Bir kere manşetin kendisinde bir sakatlık var. Nazlı Ilıcak, “Fethullah Gülen çok iyi bir istihbaratçıdır” diyor. Fethullah Hoca, benim bildiğim gönül insanıdır! Daha önce İhsan Kalkavan da “Her yerde en iyi Atatürkçü olduğunu ispatlarım” dedi. Bir karar verilmesi gerekiyor: Fethullah Hoca çok iyi istihbaratçıdır, çok iyi bir Atatürkçüdür, çok iyi bir diyalogcudur. Hoca, bunlardan birini kabul edip kimliğini ortaya koymalı. Amerika’da yaşayan, 70’ine merdiven dayamış, hasta, gözleri yaşlı bir insan, Türkiye devletini uyaracak kadar istihbaratı nereden, nasıl alır? Herkesi uyandırıyor! Amerika’da yaşadığı halde, Türkiye’nin en mahrem meseleleri nasıl O’na gidiyor? O zaman, devlet ona mı çalışıyor? İstihbarat raporları nasıl gidiyor? Bir Hoca’nın bunlarla ilgilenmesi doğru mu? Vatikan’ın pozisyonunu, Papa’nın pozisyonunu mu istiyor? İslam dünyasında Halife, dünyayı kurtaracak tek aslan mı olmak istiyor? Eğer böyleyse, meczupluk hayalleri yaşıyor! “YABANCI AJANLAR BİZİ ÖLDÜRÜP BİRBİRİMİZE DÜŞÜRMESİN”

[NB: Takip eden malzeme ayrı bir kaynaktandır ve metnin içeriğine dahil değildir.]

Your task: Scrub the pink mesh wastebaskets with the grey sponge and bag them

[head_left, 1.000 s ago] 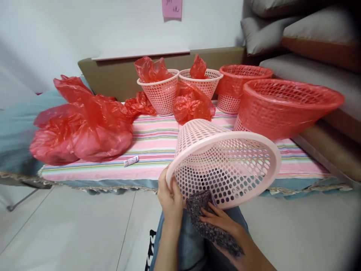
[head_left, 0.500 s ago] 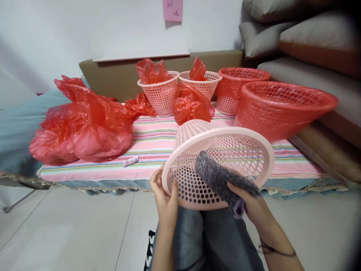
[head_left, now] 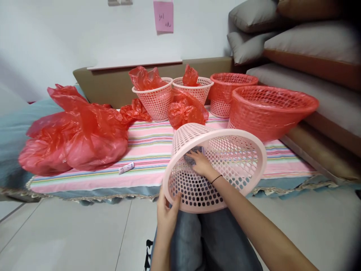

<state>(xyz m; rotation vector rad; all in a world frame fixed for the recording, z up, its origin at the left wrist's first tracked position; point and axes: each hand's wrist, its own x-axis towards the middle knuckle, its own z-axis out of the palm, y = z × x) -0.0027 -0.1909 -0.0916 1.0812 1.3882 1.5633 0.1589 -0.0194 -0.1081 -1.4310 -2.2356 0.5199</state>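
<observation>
Right hand (head_left: 200, 163) — inside basket rim (head_left: 262, 156)

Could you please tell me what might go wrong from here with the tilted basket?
The left hand grips the basket only at its rim, so pressure from the right hand inside might twist it loose.

The cloth lies against holed mesh and could snag.

The bundled red bag sits just beyond the basket, so a forward push might knock it.

Bags (head_left: 76, 139) lie left of the held basket (head_left: 197, 207), cushions (head_left: 310, 41) right.
</observation>
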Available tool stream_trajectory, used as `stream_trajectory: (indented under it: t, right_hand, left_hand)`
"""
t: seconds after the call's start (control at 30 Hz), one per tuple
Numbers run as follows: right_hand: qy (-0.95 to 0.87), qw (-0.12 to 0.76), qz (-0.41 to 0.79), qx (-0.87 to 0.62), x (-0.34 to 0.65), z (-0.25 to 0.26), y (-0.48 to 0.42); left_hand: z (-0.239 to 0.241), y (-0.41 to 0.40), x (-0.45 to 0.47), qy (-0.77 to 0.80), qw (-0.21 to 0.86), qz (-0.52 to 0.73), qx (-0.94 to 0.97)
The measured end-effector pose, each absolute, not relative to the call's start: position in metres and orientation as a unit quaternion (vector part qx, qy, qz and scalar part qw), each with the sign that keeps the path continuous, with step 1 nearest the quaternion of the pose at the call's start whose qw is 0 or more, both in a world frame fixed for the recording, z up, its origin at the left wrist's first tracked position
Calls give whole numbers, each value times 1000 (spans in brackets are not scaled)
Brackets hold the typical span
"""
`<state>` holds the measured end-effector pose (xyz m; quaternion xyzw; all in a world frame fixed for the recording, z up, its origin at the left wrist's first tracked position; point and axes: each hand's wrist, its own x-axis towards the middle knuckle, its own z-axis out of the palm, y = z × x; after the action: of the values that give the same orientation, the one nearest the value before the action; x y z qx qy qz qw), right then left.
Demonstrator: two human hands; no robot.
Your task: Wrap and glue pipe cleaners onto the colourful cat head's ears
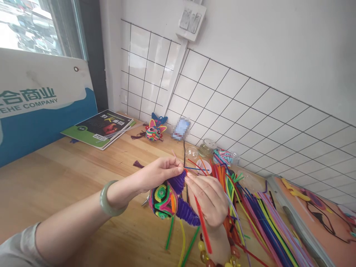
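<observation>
My left hand (158, 171) pinches the top of a purple pipe-cleaner piece (178, 181) on a multicoloured pipe-cleaner figure (162, 200) held above the wooden table (69, 174). A jade-green bangle sits on that wrist. My right hand (208, 196) meets it fingertip to fingertip and grips a red pipe cleaner (203, 222) that runs down past the palm. Thin red and blue stems (198, 168) stick out to the right of the pinch. A second purple coil (187, 213) curves under the figure.
A heap of coloured pipe cleaners (258, 215) lies to the right, beside an orange tray (314, 215). A finished figure (154, 132), small clear jars (207, 147) and a phone (180, 129) stand by the wire grid wall. A magazine (98, 128) lies far left.
</observation>
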<state>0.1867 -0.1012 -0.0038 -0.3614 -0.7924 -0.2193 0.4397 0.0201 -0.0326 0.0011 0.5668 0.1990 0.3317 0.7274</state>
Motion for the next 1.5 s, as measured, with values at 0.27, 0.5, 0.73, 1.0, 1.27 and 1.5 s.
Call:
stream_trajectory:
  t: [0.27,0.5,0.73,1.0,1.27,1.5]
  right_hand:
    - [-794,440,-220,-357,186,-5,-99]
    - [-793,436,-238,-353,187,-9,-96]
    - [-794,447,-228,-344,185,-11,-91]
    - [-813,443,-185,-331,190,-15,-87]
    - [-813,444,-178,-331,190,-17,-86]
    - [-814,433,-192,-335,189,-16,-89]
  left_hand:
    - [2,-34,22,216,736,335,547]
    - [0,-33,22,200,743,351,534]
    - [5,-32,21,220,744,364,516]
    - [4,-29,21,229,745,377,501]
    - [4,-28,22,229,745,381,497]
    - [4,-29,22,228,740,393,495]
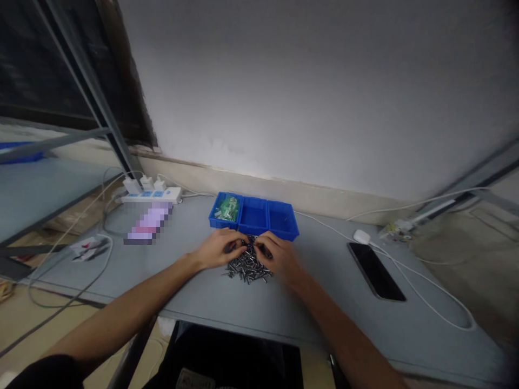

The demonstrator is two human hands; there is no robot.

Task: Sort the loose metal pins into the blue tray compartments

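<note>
I'm watching my left hand [219,249] and right hand [281,259] curving over a heap of metal screws [248,268] near the front of the counter [324,292] — the fingers [239,244] are bunched at its top, but I can't tell what they're pinching. Just beyond, a blue three-compartment bin [253,217] is sitting at the back edge — green-bagged parts [226,208] are filling its left compartment — and a phone [375,270] is lying toward the right edge.

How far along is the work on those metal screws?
Early, it seems. Done: a green packet sits in the left compartment of the blue tray. In hand: left hand and right hand work at the pile of metal screws. Left: that pile lies on the bench; the tray's other two compartments show nothing.
</note>
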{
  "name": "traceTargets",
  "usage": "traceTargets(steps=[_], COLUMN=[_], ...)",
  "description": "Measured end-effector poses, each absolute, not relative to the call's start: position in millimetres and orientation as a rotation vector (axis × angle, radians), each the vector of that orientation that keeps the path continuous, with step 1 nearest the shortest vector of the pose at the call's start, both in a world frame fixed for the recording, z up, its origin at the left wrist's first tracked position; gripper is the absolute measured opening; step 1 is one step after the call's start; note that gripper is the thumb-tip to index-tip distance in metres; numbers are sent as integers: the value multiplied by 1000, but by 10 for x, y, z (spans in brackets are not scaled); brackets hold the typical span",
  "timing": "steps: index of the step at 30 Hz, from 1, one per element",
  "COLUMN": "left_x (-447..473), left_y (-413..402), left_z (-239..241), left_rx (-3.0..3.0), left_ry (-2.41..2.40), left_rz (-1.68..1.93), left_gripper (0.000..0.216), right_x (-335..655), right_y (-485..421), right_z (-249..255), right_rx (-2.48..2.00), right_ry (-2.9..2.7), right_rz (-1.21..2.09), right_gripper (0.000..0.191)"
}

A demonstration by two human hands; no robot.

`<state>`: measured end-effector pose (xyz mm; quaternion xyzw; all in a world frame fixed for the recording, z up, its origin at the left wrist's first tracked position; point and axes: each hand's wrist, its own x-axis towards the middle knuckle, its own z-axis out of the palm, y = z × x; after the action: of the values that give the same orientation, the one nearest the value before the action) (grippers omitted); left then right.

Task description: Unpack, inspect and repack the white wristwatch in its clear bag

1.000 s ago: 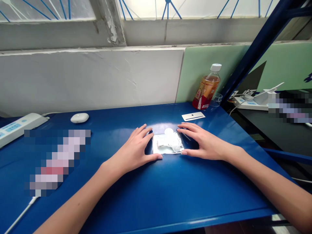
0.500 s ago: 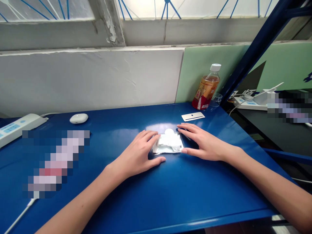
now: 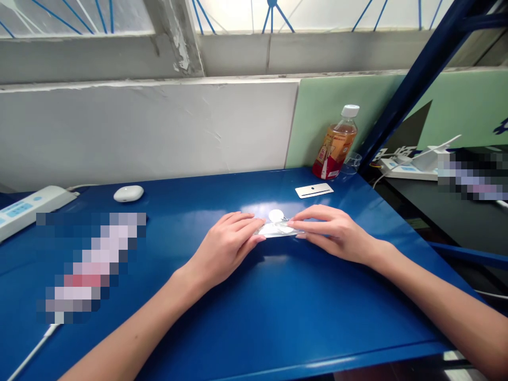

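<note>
Between my two hands a small shiny silver-white packet [image 3: 272, 230], seemingly plastic, is tilted up at its near edge from the blue tabletop [image 3: 246, 328]. My left hand [image 3: 228, 241] pinches its left end, thumb below and fingers on top. At the other end, my right hand [image 3: 333, 233] grips the packet between thumb and fingers. Just behind the packet lies a white round disc [image 3: 276, 215], with a thin dark piece beside it toward my right fingertips. What the packet contains cannot be made out.
Behind my right hand lies a flat white slotted card [image 3: 314, 190]. A drink bottle [image 3: 335, 143] stands by the wall near a blue post [image 3: 416, 79]. At the left are a white earbud case [image 3: 128, 193], a power strip [image 3: 35, 206] and a blurred-out item [image 3: 91, 264] with a white cable [image 3: 34, 349].
Both hands have closed on the packet's ends, where before they lay spread around it. The packet's near edge has risen off the table, and the disc behind shows more fully.
</note>
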<state>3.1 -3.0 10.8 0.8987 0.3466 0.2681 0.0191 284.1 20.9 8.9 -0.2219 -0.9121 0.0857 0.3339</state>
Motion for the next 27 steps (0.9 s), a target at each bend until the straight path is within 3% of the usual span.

Söz alalım, canlı yayın için…
Eğer, kendisi canlı yayına çıkmak isterse görüşürüz. Benim son vefa borcumdur bu. Biz hep beraber söz vermiştik: Bu okullar, bu üniversiteler, dünya çapında üniversiteler olduğu zaman, biz Hocaefendi’nin Korucuk’taki köyünde hep beraber oturup çorba, çay içecektik ve beraber yaşlanacaktık. Biz buradayız. Aynen Arafat gibi. Bin tane ölüm tehdidi alıyorum ama buradayım. Öldürülürsem burada öldürülürüm. Ama ne Amerika’ya kaçarım, ne sağlık problemimi bahane ederim, ne de kimseden yardım isterim. Gelsin, hep beraber burada öldürülelim. Türkiye’de öldürsünler bizi. Değişik ülkelerin ajanları bizi öldürüp, bizi birbirimize vurdurmasın!
Bu söylediklerimden bir tanesine yalan diyebiliyorsa Fethullah Hoca, yarından itibaren konuşmayacağım!